Check Your Mailbox for Helpern Architects’ 32nd Annual Holiday Card, Which Is …

… the Nave of the Sterling Memorial Library at Yale.

This year, we proudly announce that the Helpern project depicted on the 2013 card is the splendid Nave at Yale’s Sterling Memorial Library.

“Usually we repeat the façade on both sides of the card, but the extensive and exciting interior renovation is the main part of the project, and so we have shown both,” explained David Helpern, FAIA.

The 6¾ by 5¾ card, rendered in the accurate tones of granite, limestone, sandstone, and oak over a soft green base, depicts both the main High Street façade and also the interior of the main entry to the New Haven campus’ iconic structure.

The gusset of the card carries this information: “The Nave – the 150-ft.-long entry to Yale’s Collegiate Gothic main library, to many the University’s front door – is being transformed to serve today’s students, researchers, and stream of visitors, and to make the library more welcoming and efficient.

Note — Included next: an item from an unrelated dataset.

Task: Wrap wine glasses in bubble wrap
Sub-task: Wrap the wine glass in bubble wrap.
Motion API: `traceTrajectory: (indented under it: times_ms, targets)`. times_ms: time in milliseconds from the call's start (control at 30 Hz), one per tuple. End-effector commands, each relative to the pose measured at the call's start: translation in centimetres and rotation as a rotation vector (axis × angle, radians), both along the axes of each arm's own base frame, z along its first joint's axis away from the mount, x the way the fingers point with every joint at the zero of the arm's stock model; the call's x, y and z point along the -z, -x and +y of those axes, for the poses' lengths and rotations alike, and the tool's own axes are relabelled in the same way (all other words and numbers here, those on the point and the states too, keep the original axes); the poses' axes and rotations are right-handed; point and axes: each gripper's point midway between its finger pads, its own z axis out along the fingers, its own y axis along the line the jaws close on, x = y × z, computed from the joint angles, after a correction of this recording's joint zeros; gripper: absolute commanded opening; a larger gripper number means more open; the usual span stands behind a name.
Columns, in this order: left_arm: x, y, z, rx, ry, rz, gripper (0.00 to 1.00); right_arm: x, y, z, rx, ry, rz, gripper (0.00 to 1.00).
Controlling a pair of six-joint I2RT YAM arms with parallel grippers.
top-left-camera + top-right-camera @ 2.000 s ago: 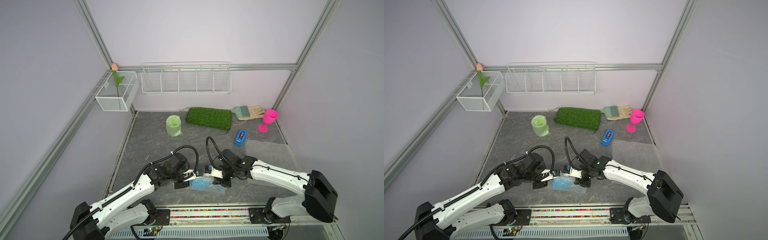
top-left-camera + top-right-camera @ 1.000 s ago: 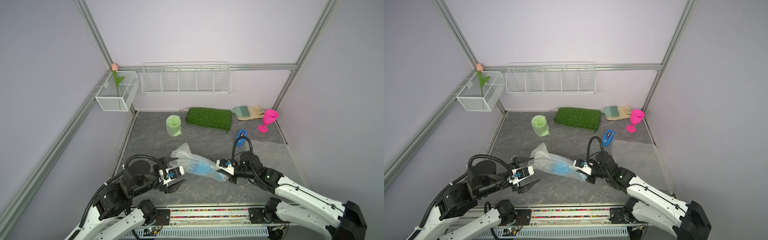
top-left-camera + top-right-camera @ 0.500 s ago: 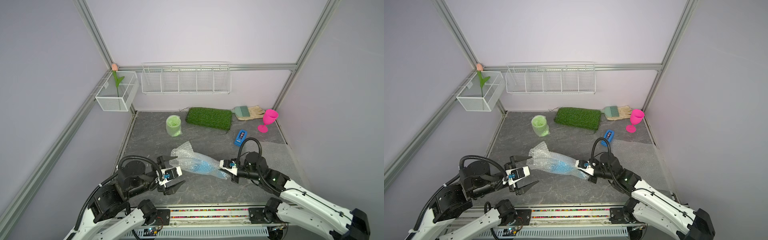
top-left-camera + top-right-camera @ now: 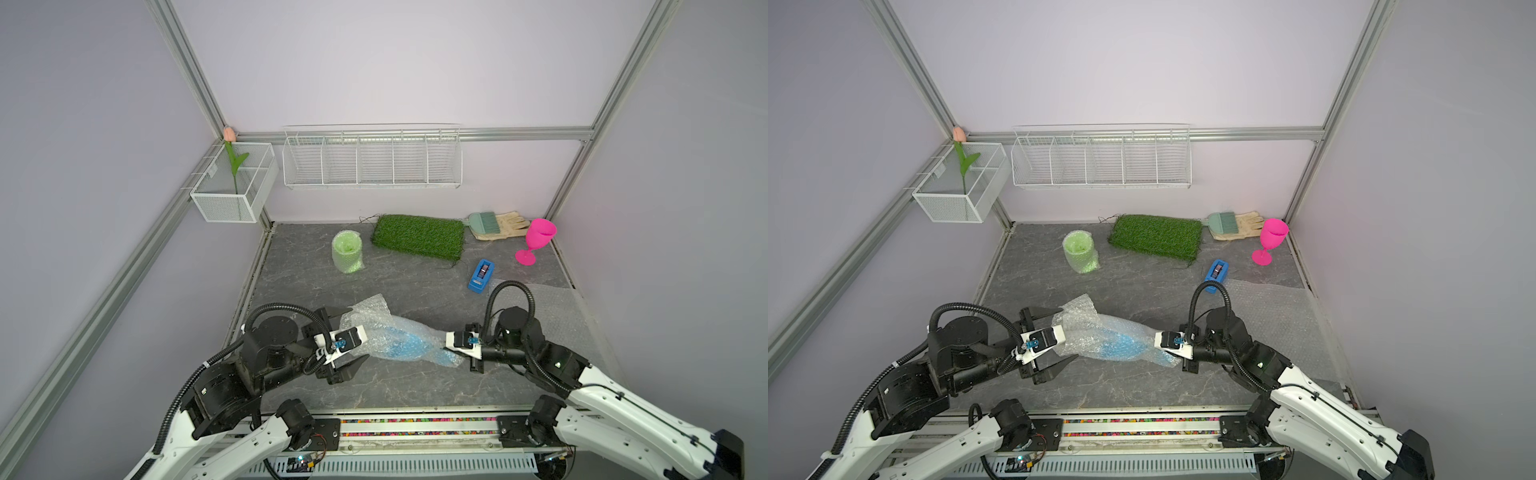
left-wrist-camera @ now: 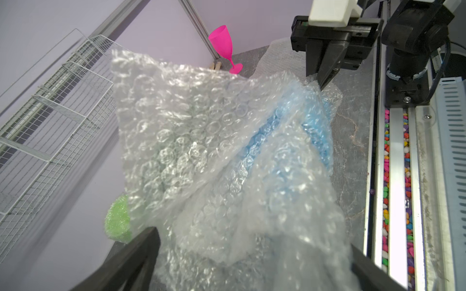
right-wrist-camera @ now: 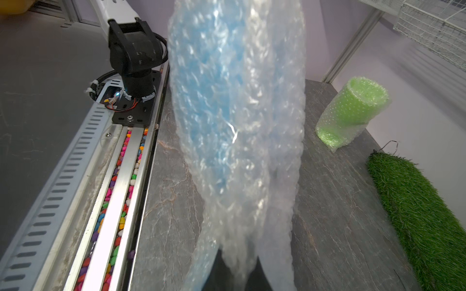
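1. Nearest is a metal rail [image 4: 415, 426] with a strip of coloured pebbles in its groove. Both arms are mounted on it.
2. Past the rail lies the table [image 4: 415, 386], a dark grey slab with pale stone veins that reaches the walls on three sides.
3. Over its near part, the left gripper [image 4: 353, 336] stands wide open. Its two black fingers sit either side of the loose, crumpled end of the bubble wrap [image 4: 368, 313] and clamp nothing.
4. The right gripper [image 4: 457, 356] is closed tight, pinching the twisted opposite end of that wrap. The blue glass [image 4: 401, 345] lies lengthwise inside it, between the two grippers. I cannot tell whether the bundle rests on the slab or hangs just above it.
5. Farther right, a loose sheet [image 4: 548, 303] of bubble wrap lies flat on the slab near the right wall. A blue tape dispenser [image 4: 481, 275] sits at its far corner.
6. Toward the back left, the green glass [image 4: 347, 251] stands upright in its own wrapping. A grass mat [image 4: 417, 235] lies just beside it, along the back wall.
7. In the far right corner the pink glass [image 4: 536, 241] stands upright and bare, near a brush [image 4: 482, 222] lying on a glove [image 4: 509, 224].
8. Lilac walls [image 4: 395, 62] close the space, with aluminium posts [image 4: 187, 70] in the corners. A white wire shelf [image 4: 372, 156] hangs on the back wall. A mesh basket [image 4: 232, 195] on the left holds a fake tulip [image 4: 230, 135].
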Motion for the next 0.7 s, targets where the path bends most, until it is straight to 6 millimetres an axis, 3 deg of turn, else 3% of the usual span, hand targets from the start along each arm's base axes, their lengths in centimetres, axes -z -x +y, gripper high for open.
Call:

We’re restoring the stonework, millwork, and stained glass, and incorporating 21st-century air conditioning and technology.”

Since 1998, Helpern Architects has renovated six fine 19th- and early 20th-century buildings at Yale University. In 2003, the elegant Skinner-Trowbridge Mansion, which Helpern Architects converted into the International Center for Finance for the Yale School of Management was the featured project.

Helpern’s assignment to restore and renovate the Nave began in 2011 after winning over a field of outstanding preservation-oriented competing firms. Yale’s new University Librarian Susan Gibbons has been directly involved, and the University’s Office of Facilities staff is managing the work. The extensive renovation will continue through most of 2014. Already largely scaffolded, the Nave has never been closed during library hours.

“The original architect, James Gamble Rogers, wanted the Nave to resemble a fine Gothic cathedral, complete with stained glass and a 17-ft-high painting of Alma Mater at the chancel end,” Helpern explained. “Many people on our Yale team are experienced in restoring liturgical spaces.”

The Nave is the 32nd card in a collection that includes low-rise and high-rise buildings for commercial and institutional clients, new buildings and renovations alike, including historic or landmarked structures. Sterling Memorial Library is very much a functioning research library – in fact, one of the world’s largest – unlike Columbia University’s Low Memorial Library, whose 2001 card honored the restoration of that colossal double dome and parts of the building. However, Low is now Columbia’s administrative center.

For almost three decades, the cards – always based on Helpern elevation drawings – have been designed by Whitehouse & Company.